8 principles of valuation-driven investing

By Morningstar |  08-09-20 | 
 

Valuation-driven investing is simple: find the fair value of an investment, and buy it only if the price is sufficiently below that fair value to provide a margin of safety against error. Then sell it when the price is significantly above the fair value of the investment.

Simple, but not easy. Dhaval Kapadia, Director – Portfolio Specialist at Morningstar Investment Advisers India, has some practical suggestions on how to go about it.

What helps valuation-driven investors reach their goals is a process they can stick to that gives them the confidence to always stay the course.
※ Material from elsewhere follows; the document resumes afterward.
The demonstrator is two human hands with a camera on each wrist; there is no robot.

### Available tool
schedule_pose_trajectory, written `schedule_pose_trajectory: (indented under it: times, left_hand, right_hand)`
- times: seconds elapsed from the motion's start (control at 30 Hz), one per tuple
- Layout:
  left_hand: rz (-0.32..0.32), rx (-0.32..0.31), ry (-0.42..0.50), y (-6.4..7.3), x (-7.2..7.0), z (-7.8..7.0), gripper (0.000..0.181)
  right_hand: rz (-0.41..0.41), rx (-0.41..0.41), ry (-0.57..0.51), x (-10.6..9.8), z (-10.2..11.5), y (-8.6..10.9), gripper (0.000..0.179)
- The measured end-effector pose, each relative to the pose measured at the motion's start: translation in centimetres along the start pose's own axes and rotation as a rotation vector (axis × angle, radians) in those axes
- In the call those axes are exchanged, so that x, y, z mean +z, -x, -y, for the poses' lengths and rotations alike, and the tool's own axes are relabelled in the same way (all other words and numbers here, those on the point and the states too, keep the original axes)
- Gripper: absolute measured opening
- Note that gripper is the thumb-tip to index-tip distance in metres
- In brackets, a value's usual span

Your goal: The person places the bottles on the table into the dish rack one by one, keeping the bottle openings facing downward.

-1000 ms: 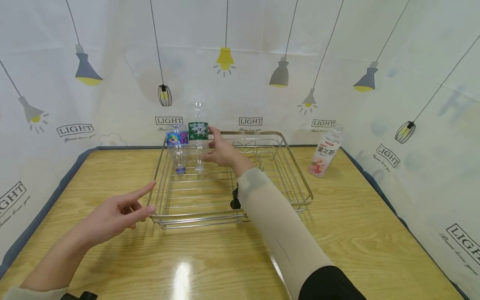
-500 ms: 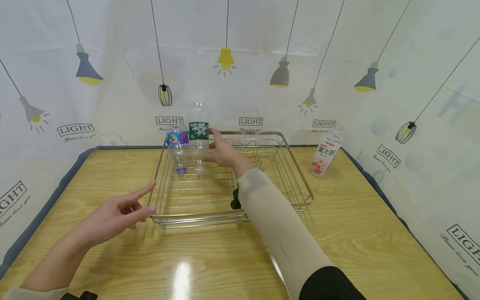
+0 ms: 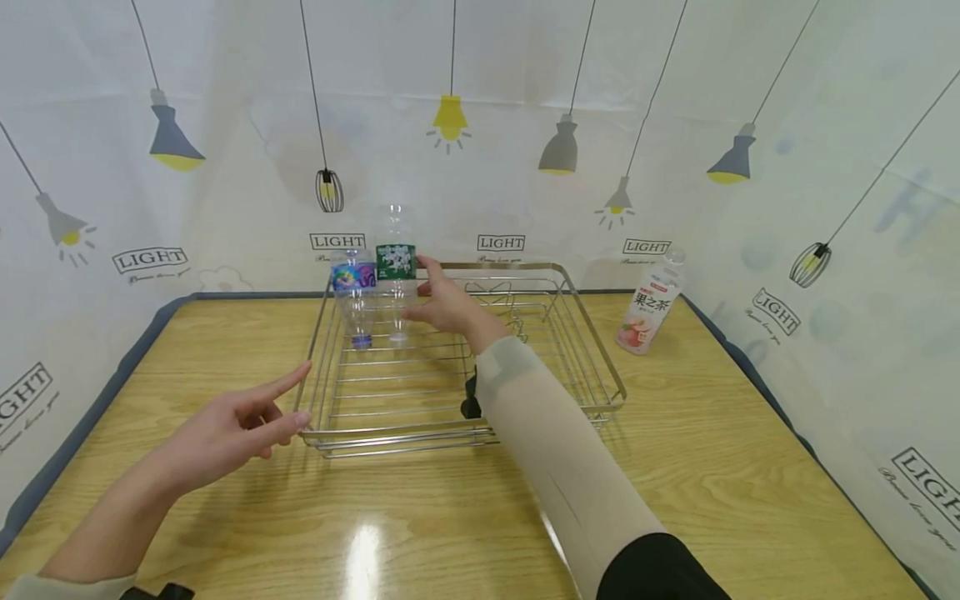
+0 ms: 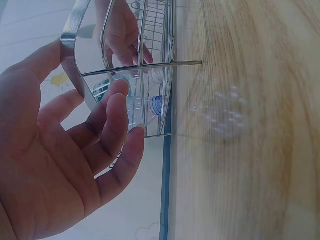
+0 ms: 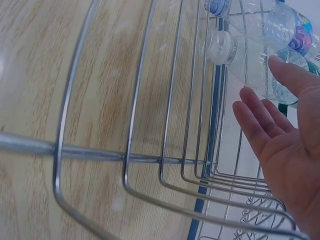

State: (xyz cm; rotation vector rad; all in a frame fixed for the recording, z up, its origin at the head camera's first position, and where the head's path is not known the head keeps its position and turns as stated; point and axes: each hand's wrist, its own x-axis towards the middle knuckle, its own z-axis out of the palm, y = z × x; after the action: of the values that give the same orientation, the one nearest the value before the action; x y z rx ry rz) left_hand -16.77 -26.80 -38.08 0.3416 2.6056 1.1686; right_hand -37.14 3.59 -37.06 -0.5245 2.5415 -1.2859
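My left hand (image 3: 221,433) touches the left front corner of a wire rack (image 3: 405,429) with its straight index finger and thumb; its other fingers are loosely bent. Inside the rack two clear plastic bottles stand upside down side by side. One bottle (image 3: 354,277) has a blue and purple label and a blue cap (image 4: 157,105). Right of it is a taller bottle (image 3: 396,262) with a green label and a pale cap (image 5: 221,47). My right hand (image 3: 447,304) is right beside this taller bottle, thumb and relaxed fingers (image 5: 255,117) spread at its side.
A pink peach tea bottle (image 3: 648,308) stands on the wooden table (image 3: 720,450), right of the rack. Wire loops (image 3: 513,312) rise in the rack's right part. A pale backdrop (image 3: 262,75) printed with lamps encloses the table at the back and sides.
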Motion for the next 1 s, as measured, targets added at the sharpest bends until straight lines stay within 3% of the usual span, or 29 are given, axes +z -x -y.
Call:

Find the right opportunities

This requires a consistent valuation framework for estimating the fair value of an asset. It also requires a willingness to consider out-of-favour assets. Some of the greatest value opportunities often lie in unglamorous markets, sectors or in companies that have recently experienced bad news, but remain fundamentally strong.
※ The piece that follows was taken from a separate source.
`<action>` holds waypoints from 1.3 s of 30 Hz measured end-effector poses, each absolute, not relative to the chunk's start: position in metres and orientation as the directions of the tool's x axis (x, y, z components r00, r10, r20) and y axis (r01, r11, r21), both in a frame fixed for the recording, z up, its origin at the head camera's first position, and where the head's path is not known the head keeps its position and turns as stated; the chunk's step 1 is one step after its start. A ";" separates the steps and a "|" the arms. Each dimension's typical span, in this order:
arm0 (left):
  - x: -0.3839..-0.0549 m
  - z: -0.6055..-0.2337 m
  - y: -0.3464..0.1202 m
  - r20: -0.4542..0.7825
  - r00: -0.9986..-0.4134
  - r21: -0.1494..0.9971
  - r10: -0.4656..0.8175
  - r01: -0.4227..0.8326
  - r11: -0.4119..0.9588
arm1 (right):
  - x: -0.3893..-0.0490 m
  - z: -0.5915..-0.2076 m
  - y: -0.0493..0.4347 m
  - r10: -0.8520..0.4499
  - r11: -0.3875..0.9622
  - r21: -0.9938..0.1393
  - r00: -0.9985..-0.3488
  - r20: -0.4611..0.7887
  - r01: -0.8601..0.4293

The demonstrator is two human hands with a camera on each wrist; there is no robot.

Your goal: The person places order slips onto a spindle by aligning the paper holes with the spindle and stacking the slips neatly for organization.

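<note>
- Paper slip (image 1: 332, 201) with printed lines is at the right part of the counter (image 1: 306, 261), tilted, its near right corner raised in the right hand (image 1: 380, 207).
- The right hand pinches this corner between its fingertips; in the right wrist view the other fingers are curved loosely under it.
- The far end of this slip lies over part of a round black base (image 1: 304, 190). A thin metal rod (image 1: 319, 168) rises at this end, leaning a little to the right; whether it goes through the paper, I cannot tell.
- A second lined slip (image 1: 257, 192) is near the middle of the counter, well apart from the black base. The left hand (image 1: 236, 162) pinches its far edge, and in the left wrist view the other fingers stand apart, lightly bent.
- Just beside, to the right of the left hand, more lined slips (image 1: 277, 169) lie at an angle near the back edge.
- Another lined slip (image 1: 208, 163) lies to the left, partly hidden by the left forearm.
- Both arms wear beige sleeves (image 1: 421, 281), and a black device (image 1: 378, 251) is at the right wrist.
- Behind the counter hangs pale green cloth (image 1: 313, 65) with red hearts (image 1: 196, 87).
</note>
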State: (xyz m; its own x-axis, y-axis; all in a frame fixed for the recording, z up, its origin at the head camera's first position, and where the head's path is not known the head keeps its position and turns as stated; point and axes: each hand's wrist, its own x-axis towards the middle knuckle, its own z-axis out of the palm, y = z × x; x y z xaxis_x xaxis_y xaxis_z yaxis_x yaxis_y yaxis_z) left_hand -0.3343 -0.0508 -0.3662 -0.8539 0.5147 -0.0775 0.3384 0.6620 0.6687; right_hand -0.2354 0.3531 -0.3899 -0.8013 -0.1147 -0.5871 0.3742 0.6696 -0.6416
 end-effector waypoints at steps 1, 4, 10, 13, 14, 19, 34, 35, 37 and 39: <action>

Do the fundamental research

You need to be able to distinguish the low-priced assets that will likely recover (the bargains) from those that will likely not (the value traps). You will need to analyse the investment’s fundamentals and pay close attention to its qualitative characteristics, such as its underlying growth drivers and governance, to determine whether these characteristics indicate it’s a sound investment.

Stay mentally tough

Cheap assets or markets tend to be unpopular. Valuation-driven investors must avoid being swayed by other investors’ sentiments or market trends. That’s why it is so critical to build a solid investment process that includes a rigorous valuation framework and an insistence on a substantial margin of safety. This will help you give the confidence to stick with your decisions, as well as the willingness to change them when circumstances change and an asset no longer appears attractive.

Play the long game

Buying an undervalued asset is only the beginning. It may take a considerable period of time for an under-priced asset to return to its fair value. Investors must be willing to hold investments for many years. Don’t waste time thinking about unrealised profits or losses along the way. The market only really matters at two points: when you enter and when you exit.
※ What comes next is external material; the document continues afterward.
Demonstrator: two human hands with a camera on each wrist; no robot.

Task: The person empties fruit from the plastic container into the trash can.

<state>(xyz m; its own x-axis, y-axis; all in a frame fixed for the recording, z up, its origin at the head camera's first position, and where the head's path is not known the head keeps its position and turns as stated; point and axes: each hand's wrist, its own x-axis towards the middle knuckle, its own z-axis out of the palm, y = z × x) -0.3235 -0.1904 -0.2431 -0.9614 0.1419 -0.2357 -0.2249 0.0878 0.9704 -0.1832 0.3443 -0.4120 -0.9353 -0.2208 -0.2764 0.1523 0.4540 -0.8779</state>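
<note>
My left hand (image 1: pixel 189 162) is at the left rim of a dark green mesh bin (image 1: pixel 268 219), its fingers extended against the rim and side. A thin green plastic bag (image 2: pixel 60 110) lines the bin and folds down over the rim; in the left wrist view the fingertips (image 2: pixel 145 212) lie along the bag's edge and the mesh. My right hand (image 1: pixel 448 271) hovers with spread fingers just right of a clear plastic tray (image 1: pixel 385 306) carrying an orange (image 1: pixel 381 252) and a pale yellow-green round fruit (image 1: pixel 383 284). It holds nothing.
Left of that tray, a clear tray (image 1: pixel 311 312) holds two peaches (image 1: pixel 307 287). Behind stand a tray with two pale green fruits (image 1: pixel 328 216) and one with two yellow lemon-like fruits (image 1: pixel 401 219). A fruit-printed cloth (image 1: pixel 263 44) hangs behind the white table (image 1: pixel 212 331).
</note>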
Worth mentioning is that a valuation-driven approach cannot help investors or portfolio managers predict short-term returns or avoid short-term losses. It is intended solely as a strategy that strives to deliver superior long-term returns. It can help investors of all kinds define the different possibilities open to them, potentially determine realistic estimates of future returns and losses, and identify which assets are most attractive at their current prices.

Wait for the right moment

Markets do not always offer the same number or quality of opportunities. There are periods in the market cycle when prices are low and opportunities are plentiful and other periods when prices are high and opportunities are scarce. If investors cannot find assets that offer good value, they should consider conserving cash and wait for more-attractive opportunities, rather than commit capital to lesser opportunities with limited prospects.

Avoid trading too much

Many investors believe that activity is good and low turnover in a portfolio is a sign that the manager is not making decisions. In reality, exceptional opportunities can be rare, while active trading boosts costs that act as a big drag on returns. Many successful valuation-driven investors devote as much time as possible to research and as little as possible to buying and selling.

Hold a range of return drivers

A portfolio that depends too heavily on a single factor to drive returns effectively becomes a forecast of that factor. For example, returns for a portfolio concentrated in energy stocks will be too dependent on oil prices. Such factors are often very difficult or impossible to forecast accurately. So investors should aim to fundamentally diversify their portfolio among different markets and securities in such a way that returns will be driven by a range of unrelated factors.

Embrace Volatility

For the valuation-driven investor, periods of high volatility represent the best opportunities for their fair value. At the same time, bargains become scarce during periods of low volatility, when valuation-driven investors tend to take a buying break. In contrast, investors who use volatility as a proxy for risk shun bargains in volatile markets and enthusiastically purchase overpriced assets when volatility is low, eating into their returns as a result.